> [Exercise prompt]: Write out the entries again exactly as they are given.

> [The data]:
■ ■ ■

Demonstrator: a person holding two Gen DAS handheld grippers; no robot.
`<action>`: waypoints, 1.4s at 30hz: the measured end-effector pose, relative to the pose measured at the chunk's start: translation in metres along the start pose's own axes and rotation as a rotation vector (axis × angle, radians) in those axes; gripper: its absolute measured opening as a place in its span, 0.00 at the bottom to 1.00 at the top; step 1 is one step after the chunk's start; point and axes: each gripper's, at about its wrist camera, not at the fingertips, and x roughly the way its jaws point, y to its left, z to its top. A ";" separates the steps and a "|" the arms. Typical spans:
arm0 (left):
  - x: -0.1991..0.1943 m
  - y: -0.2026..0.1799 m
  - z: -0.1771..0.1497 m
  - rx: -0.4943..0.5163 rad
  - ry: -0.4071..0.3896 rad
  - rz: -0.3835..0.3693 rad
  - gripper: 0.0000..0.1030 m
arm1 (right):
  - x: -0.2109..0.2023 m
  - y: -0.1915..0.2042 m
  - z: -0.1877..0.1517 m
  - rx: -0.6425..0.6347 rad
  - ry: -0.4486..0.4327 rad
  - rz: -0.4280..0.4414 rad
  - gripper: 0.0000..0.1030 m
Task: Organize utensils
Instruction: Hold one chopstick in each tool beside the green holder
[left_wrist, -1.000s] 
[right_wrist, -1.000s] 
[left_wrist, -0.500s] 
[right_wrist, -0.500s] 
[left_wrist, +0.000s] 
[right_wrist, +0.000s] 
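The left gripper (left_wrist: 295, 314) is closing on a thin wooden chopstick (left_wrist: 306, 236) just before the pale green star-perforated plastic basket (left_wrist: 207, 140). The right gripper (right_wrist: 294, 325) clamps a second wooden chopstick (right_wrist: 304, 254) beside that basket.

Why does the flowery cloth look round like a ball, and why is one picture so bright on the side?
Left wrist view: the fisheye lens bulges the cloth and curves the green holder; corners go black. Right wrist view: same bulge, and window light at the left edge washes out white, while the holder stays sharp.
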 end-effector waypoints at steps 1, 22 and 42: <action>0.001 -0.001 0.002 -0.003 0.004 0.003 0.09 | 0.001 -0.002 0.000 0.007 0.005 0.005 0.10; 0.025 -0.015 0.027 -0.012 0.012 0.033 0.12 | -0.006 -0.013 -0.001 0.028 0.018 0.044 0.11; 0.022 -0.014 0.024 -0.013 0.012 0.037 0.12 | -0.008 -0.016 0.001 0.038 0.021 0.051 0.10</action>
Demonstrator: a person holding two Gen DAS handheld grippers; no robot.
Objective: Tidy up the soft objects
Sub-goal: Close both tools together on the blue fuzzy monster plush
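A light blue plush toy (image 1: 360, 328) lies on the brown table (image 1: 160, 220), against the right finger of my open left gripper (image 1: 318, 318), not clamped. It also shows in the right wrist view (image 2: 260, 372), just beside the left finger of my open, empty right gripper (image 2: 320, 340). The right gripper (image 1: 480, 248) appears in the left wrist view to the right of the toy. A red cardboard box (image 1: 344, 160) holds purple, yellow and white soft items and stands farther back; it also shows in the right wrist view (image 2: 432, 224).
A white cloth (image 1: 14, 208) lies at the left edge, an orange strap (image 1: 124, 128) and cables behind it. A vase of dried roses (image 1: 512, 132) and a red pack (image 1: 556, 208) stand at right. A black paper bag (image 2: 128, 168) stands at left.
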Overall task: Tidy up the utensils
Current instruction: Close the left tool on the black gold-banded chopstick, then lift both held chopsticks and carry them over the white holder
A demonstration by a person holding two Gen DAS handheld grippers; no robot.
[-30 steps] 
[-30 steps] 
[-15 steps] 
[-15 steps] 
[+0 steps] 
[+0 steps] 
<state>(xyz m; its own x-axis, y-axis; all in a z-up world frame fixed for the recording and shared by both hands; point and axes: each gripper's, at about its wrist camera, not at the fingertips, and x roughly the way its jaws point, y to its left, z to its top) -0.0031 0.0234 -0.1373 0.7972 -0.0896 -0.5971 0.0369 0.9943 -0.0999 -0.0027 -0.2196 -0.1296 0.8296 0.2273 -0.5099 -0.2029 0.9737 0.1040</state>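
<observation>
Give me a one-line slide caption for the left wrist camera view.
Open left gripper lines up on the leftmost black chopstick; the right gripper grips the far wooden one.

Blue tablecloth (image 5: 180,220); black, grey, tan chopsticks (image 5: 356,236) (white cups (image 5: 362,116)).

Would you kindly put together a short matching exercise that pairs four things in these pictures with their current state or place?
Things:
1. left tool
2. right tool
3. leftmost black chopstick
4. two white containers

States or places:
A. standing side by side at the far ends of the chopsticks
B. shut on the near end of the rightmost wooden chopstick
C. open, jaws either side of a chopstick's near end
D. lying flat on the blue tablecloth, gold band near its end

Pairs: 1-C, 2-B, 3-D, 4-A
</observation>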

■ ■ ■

> [Output of the task]:
Demonstrator: a person holding two Gen DAS handheld grippers; no robot.
`<action>`: waypoints, 1.4s at 30hz: the measured end-effector pose, relative to the pose measured at the chunk's start: translation in metres along the start pose's own axes and rotation as a rotation vector (axis × angle, radians) in those axes; gripper: its absolute measured opening as a place in its span, 0.00 at the bottom to 1.00 at the top; step 1 is one step after the chunk's start; point and axes: each gripper's, at about its wrist camera, not at the fingertips, and x roughly the way its jaws point, y to its left, z to its top. A ";" separates the steps and a "|" the arms. Typical spans:
arm0 (left):
  - x: -0.1991..0.1943 m
  - y: -0.2026..0.1799 m
  - z: -0.1771..0.1497 m
  - rx: -0.4943..0.5163 rad
  - ry: -0.4071..0.3896 rad
  - rz: -0.3835..0.3693 rad
  - gripper: 0.0000..0.1030 m
arm1 (right):
  - x: -0.2109..0.2023 m
  - y: -0.1915..0.2042 m
  - z: -0.1877..0.1517 m
  - rx: -0.6425..0.6347 rad
  - ry: -0.4486..0.4327 rad
  - rz: -0.4280..0.4414 rad
  - gripper: 0.0000..0.1030 m
Task: Organize utensils
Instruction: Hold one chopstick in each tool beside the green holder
[left_wrist, -1.000s] 
[right_wrist, -1.000s] 
[left_wrist, -0.500s] 
[right_wrist, -0.500s] 
[left_wrist, +0.000s] 
[right_wrist, +0.000s] 
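The left gripper (left_wrist: 295, 314) is closing on a thin wooden chopstick (left_wrist: 306, 236) just before the pale green star-perforated plastic basket (left_wrist: 207, 140). The right gripper (right_wrist: 294, 325) clamps a second wooden chopstick (right_wrist: 304, 254) beside that basket.

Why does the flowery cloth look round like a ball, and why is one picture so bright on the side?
Left wrist view: the fisheye lens bulges the cloth and curves the green holder; corners go black. Right wrist view: same bulge, and window light at the left edge washes out white, while the holder stays sharp.
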 end-effector waypoints at steps 1, 22 and 42: <action>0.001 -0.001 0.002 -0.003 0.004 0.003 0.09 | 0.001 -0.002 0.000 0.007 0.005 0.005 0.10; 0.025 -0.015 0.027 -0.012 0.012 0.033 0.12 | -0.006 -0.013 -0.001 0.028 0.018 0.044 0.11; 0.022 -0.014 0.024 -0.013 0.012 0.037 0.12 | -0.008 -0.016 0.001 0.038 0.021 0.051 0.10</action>
Demonstrator: a person holding two Gen DAS handheld grippers; no robot.
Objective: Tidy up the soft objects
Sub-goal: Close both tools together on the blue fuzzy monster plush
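A light blue plush toy (image 1: 360, 328) lies on the brown table (image 1: 160, 220), against the right finger of my open left gripper (image 1: 318, 318), not clamped. It also shows in the right wrist view (image 2: 260, 372), just beside the left finger of my open, empty right gripper (image 2: 320, 340). The right gripper (image 1: 480, 248) appears in the left wrist view to the right of the toy. A red cardboard box (image 1: 344, 160) holds purple, yellow and white soft items and stands farther back; it also shows in the right wrist view (image 2: 432, 224).
A white cloth (image 1: 14, 208) lies at the left edge, an orange strap (image 1: 124, 128) and cables behind it. A vase of dried roses (image 1: 512, 132) and a red pack (image 1: 556, 208) stand at right. A black paper bag (image 2: 128, 168) stands at left.
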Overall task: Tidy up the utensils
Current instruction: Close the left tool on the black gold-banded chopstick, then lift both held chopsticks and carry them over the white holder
A demonstration by a person holding two Gen DAS handheld grippers; no robot.
[-30 steps] 
[-30 steps] 
[-15 steps] 
[-15 steps] 
[+0 steps] 
[+0 steps] 
<state>(xyz m; its own x-axis, y-axis; all in a z-up world frame fixed for the recording and shared by both hands; point and axes: each gripper's, at about its wrist camera, not at the fingertips, and x roughly the way its jaws point, y to its left, z to its top) -0.0031 0.0234 -0.1373 0.7972 -0.0896 -0.5971 0.0369 0.9943 -0.0999 -0.0027 -0.2196 -0.1296 0.8296 0.2273 -0.5099 -0.2029 0.9737 0.1040</state>
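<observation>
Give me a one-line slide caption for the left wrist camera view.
Open left gripper lines up on the leftmost black chopstick; the right gripper grips the far wooden one.

Blue tablecloth (image 5: 180,220); black, grey, tan chopsticks (image 5: 356,236) (white cups (image 5: 362,116)).

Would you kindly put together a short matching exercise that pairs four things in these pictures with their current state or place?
Things:
1. left tool
2. right tool
3. leftmost black chopstick
4. two white containers

States or places:
A. standing side by side at the far ends of the chopsticks
B. shut on the near end of the rightmost wooden chopstick
C. open, jaws either side of a chopstick's near end
D. lying flat on the blue tablecloth, gold band near its end

Pairs: 1-C, 2-B, 3-D, 4-A
</observation>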

For this exercise, nothing more remains to be done.